Umetsu, Fabiana, Pardini, Renata
Landscape ecology 2007 v.22 no.4 pp. 517-530
biogeography, buildings, ecosystems, forests, habitat destruction, habitats, humans, indigenous species, landscapes, plantations, rural areas, small mammals, surveys, tropics
The matrix of altered habitats that surrounds remnants in human dominated landscapes has been considered homogeneous and inhospitable. Recent studies, however, have shown the crucial role of the matrix in maintaining diversity in fragmented landscapes, acting as a mosaic of units with varying permeability to different species. Inclusion of matrix quality parameters is especially urgent in managing fragmented landscapes in the tropics where agriculture frontiers are still expanding. Using standardized surveys in 23 sites in an Atlantic forest landscape, we evaluated matrix use by small mammals, the most diverse ecological group of mammals in the Neotropics, and tested the hypothesis that endemic species are the most affected by the conversion of original forest into anthropogenic habitats. By comparing species distribution among forest remnants and the predominant adjacent habitats (native vegetation in initial stages of regeneration, eucalyptus plantations, areas of agriculture and rural areas with buildings), we found a strong dissimilarity in small mammal assemblages between native vegetation (including initial stages) and anthropogenic habitats, with only two species being able to use all habitats.
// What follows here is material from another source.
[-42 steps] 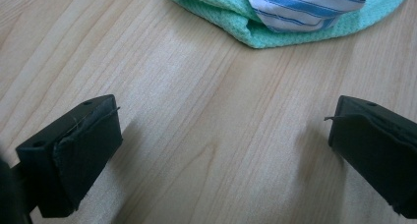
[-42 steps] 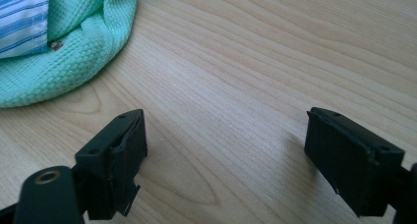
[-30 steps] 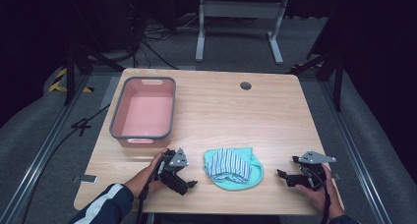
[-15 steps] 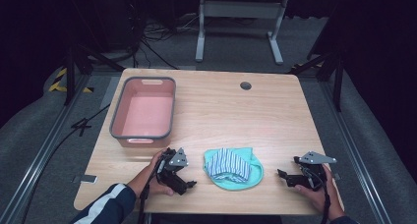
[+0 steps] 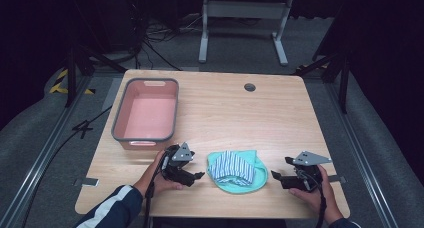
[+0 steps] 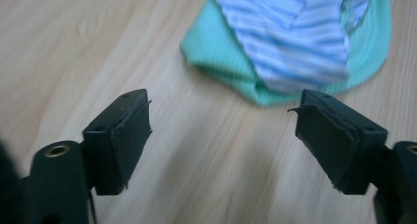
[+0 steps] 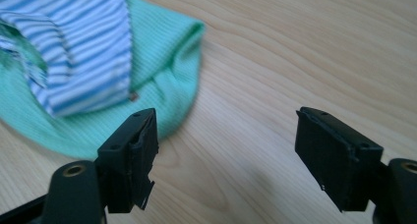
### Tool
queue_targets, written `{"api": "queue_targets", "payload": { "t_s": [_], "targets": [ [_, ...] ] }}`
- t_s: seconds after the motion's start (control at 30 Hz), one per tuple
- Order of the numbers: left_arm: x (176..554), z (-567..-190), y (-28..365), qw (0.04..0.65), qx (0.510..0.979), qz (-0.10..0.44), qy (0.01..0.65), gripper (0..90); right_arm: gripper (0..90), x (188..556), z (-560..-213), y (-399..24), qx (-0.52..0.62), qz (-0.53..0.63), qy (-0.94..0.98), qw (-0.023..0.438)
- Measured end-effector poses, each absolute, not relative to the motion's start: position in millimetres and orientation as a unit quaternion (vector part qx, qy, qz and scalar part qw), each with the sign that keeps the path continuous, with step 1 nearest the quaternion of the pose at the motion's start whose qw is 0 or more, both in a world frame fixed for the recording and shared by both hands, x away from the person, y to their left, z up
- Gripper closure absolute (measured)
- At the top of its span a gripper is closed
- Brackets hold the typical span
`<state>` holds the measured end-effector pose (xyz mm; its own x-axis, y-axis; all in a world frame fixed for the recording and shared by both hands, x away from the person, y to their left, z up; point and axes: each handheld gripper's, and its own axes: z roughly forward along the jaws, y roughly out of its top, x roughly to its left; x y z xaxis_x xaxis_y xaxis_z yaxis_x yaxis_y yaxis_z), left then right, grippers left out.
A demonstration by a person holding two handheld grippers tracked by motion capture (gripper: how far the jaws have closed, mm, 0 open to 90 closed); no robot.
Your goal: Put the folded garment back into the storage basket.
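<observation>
A blue-and-white striped cloth (image 5: 234, 165) lies folded on top of a green cloth (image 5: 250, 182) near the table's front edge. My left gripper (image 5: 198, 176) rests on the table just left of the pile, open, nothing between its jaws. Its own view shows the striped cloth (image 6: 295, 32) and green cloth (image 6: 216, 62) just ahead of the jaws. My right gripper (image 5: 275, 176) sits to the right of the pile, also open and empty. In its view the green cloth (image 7: 167, 81) lies ahead and left, with the striped cloth (image 7: 74, 52) over it.
A pink bin with a grey rim (image 5: 146, 137) stands empty at the table's left, behind my left gripper. A round cable hole (image 5: 249, 87) sits near the back edge. Bare wood spreads over the middle and right of the table (image 5: 280, 118).
</observation>
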<state>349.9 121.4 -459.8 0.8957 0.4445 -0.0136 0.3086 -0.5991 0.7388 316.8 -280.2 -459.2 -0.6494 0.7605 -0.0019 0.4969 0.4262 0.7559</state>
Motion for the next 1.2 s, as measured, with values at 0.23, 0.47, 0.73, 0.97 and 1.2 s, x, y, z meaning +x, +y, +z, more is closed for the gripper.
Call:
{"api": "queue_targets", "payload": {
  "t_s": [0.23,0.47,0.73,0.97,1.2],
  "targets": [
    [360,-454,100,0.398,0.888,0.102,0.209,27.6,39.4,326,-451,-248,0.359,0.381,0.834,0.176],
    [372,-464,88,0.386,0.889,0.094,0.230,31.3,41.3,340,-454,-222,0.346,0.372,0.844,0.171],
    [374,-478,83,0.370,0.897,0.073,0.231,24.6,40.2,346,-468,-219,0.357,0.356,0.850,0.150],
    [373,-483,82,0.366,0.894,0.077,0.247,15.9,35.7,346,-476,-215,0.366,0.351,0.850,0.139],
    [372,-482,82,0.362,0.895,0.077,0.248,16.3,48.9,344,-475,-213,0.365,0.353,0.852,0.127]
  ]
}}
Endemic small mammals tended to occupy native vegetation, whereas invading species from other countries or open biomes tended to occupy areas of non-native vegetation. Our results highlight that future destruction of native vegetation will favor invading or generalist species which could dominate highly disturbed landscapes, and that some matrix habitats, such as regenerating native vegetation, should be managed to increase connectivity among populations of endemic species.